These are real and complex issues, if not for all of us, then certainly for many of us. My family, on my mother’s side, has been in England six generations; my great-great-great grandfather, whose name I bear, was a Hebrew teacher in Edinburgh in the 1850s. (One can hardly begin to imagine how dark a place Edinburgh must have been 170 years ago.) Yet I remember, aged 16 or 17, at school lunchtime, out at the local pub, arguing about the causes of the English Civil War with Dominic Carman, a dear friend and form-mate. And as we were talking it hit me that the Jews had been expelled from England in July 1290. They were re-admitted, partly because of the English Civil War, in the 1650s. So although I had no clue where my umpteen-times great-grandparents were living, in the early 17th century (i.e. in the lead-up to the war), almost the only thing of which I could be sure was that they were not then living in England. And in and of itself, this realization disconnected me from a certain piece of English identity. Yes, I was legally British, and yes, I loved the English language and Hamlet and the Beatles and Manchester United; but I was part of the Jewish people. And my family had been here for six generations, but what is six generations in the history of the Jewish people?
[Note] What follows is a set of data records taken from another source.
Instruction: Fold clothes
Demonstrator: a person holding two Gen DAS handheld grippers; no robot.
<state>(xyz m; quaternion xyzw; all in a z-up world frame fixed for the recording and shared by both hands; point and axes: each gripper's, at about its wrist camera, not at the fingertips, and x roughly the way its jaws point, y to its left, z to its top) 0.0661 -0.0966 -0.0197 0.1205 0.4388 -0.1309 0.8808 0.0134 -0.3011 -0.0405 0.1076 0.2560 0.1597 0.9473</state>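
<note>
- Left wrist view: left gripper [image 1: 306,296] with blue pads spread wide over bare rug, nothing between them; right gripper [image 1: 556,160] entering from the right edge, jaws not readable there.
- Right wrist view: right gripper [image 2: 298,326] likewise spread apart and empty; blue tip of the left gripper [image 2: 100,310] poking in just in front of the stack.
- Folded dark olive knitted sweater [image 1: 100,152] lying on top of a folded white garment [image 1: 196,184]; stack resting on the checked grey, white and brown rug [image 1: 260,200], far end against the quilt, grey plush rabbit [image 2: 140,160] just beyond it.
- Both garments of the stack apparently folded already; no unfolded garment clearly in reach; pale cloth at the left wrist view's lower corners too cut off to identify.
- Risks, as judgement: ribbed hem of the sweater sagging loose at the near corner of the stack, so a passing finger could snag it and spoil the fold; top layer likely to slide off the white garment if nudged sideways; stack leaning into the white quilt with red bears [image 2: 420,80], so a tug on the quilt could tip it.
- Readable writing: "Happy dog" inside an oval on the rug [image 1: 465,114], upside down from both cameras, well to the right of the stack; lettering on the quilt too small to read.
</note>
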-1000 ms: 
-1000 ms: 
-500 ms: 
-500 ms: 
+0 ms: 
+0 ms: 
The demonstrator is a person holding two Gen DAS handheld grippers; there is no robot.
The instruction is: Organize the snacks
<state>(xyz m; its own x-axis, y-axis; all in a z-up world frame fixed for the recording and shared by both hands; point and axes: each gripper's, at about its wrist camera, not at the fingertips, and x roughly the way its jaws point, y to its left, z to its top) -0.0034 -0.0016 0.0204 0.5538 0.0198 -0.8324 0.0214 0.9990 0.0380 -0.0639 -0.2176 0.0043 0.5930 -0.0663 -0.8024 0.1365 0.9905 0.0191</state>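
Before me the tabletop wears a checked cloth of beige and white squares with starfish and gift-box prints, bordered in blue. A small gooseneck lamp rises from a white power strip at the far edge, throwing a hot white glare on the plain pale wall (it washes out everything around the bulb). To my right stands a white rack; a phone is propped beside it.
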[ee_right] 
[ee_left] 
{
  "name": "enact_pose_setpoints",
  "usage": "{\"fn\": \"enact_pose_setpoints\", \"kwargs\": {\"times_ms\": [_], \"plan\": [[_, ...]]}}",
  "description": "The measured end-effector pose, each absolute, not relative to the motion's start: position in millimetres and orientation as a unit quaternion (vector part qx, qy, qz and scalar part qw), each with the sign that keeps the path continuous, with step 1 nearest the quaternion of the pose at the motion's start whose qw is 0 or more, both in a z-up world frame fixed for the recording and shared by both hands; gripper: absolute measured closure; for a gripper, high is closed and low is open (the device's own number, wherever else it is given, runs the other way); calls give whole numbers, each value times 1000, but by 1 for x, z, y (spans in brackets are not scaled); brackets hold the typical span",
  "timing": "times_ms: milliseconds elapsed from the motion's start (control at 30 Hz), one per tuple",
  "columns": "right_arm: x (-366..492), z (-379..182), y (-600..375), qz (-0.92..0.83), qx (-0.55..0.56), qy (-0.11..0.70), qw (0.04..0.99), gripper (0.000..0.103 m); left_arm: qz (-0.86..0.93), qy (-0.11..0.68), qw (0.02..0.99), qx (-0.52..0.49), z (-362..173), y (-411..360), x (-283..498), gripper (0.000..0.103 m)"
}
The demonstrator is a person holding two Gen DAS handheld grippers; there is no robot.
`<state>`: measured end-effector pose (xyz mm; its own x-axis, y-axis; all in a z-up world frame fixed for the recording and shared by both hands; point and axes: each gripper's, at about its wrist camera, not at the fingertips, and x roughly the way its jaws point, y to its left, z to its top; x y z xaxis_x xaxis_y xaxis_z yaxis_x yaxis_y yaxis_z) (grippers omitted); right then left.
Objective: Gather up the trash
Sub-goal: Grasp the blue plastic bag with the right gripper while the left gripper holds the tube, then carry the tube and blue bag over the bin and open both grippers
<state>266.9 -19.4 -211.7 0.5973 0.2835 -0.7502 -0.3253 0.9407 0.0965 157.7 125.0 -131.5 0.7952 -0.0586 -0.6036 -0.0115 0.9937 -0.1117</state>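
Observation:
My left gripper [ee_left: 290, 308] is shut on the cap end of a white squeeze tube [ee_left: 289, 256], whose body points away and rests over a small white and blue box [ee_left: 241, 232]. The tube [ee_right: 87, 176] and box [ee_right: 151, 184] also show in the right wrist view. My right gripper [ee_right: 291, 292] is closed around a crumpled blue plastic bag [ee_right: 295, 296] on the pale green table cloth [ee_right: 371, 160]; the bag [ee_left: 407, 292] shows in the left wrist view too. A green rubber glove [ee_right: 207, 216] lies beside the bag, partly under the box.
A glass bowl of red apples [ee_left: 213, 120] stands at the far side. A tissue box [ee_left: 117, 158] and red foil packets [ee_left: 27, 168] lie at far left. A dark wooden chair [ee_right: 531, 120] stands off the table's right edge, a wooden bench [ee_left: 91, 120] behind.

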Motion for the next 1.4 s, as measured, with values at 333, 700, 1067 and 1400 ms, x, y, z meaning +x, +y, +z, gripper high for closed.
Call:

So… I am an Englishman in New York. A British Jew. A United supporter (despite their shenanigans in joining what turned out to be a very short-lived idea, these last 72 hours (It occurs to me only now that, actually, the eruption of, and then opposition to, the ill-fated “European Super League” is also a story about relationship to place. “We Want Our Cold Nights In Stoke” – superb! – is a fine thing to think about on Earth Day).
At the end, for me, Israel, and indeed Jerusalem itself, feels most deeply like home. When I came to New York to found Hazon, I came from Jerusalem, and I imagine that when I leave, it will be to Jerusalem that I return. But what is true for me will not be true for you. Each of us put these pieces together in different ways: our family story, our national story, our religious story, our personal story, our ideologies, our instincts, our beliefs – all of these cross, criss-cross, and interweave in different ways.
We are lucky to have these choices. Many of our ancestors did not. Many people in the world today do not. Some are in Tibet; some are Uighers; some are on the US border right now; some are Palestinians. This beautiful and messy planet of ours is a work in progress, and we with it. May we be blessed, this Earth Day, to connect and reconnect to the place that is home; and from that place to reach out to help to leave this beautiful world, if we possibly can, in better shape than we found it. If you’d like to give shape and commitment to that sentiment, please commit to the Brit Hazon. The first 180 people have now signed up to it, and we hope that you will join them.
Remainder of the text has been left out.